On May 30, 2013, at 11:34 AM, Boris Zbarsky <[email protected]> wrote:

> On 5/30/13 2:26 PM, Brady Eidson wrote:
>>> So how does your setup differ in a way that actually makes this
>>> impossible to implement?
>> 
>> The design is that after pagehide returns, if the traversal is still
>> taking place and the page is going into the cache, no further events
>> take place.
> 
> Yes, you said that already.  But what exactly prevents, in your design, the 
> running of a visibilitychange handler between "pagehide returns" and "check 
> whether the traversal is still taking place and the page is going into the 
> cache”?

It’s not a problem that the spec is asking us to dispatch the visibilitychanged 
event after “pagehide with persisted set to true.”  It’s a problem that the 
spec expects the page to be able to handle it.

There is nothing in our design that would prevent us from dispatching the event 
after “pagehide with persisted set to true” returns.

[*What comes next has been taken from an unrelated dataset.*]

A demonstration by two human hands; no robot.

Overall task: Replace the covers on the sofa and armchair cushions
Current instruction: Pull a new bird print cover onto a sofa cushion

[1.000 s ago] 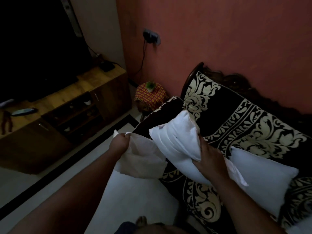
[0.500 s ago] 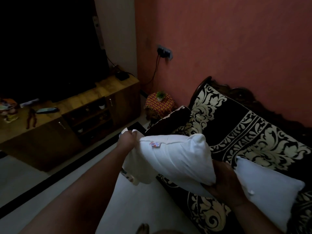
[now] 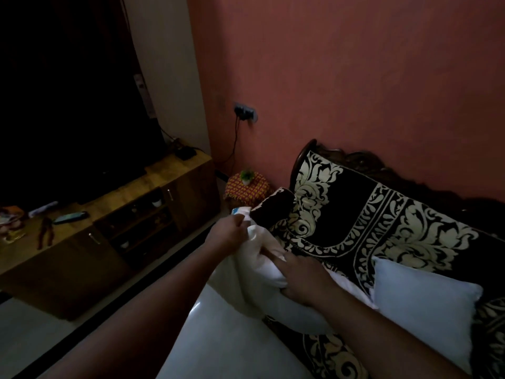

But the event will never 
be observed.

Like Gecko, we also dispatch unload to these pages.  But it is never observed.

We’ve always treated “pagehide with persisted set to true” as equivalent to 
“unload.”

The design of our page cache is that once “pagehide with persisted set to true” 
returns the page is inert/suspended/paused/persisted/whatever you want to call 
it.  It cannot receive events anymore.  It is as if it had been unloaded.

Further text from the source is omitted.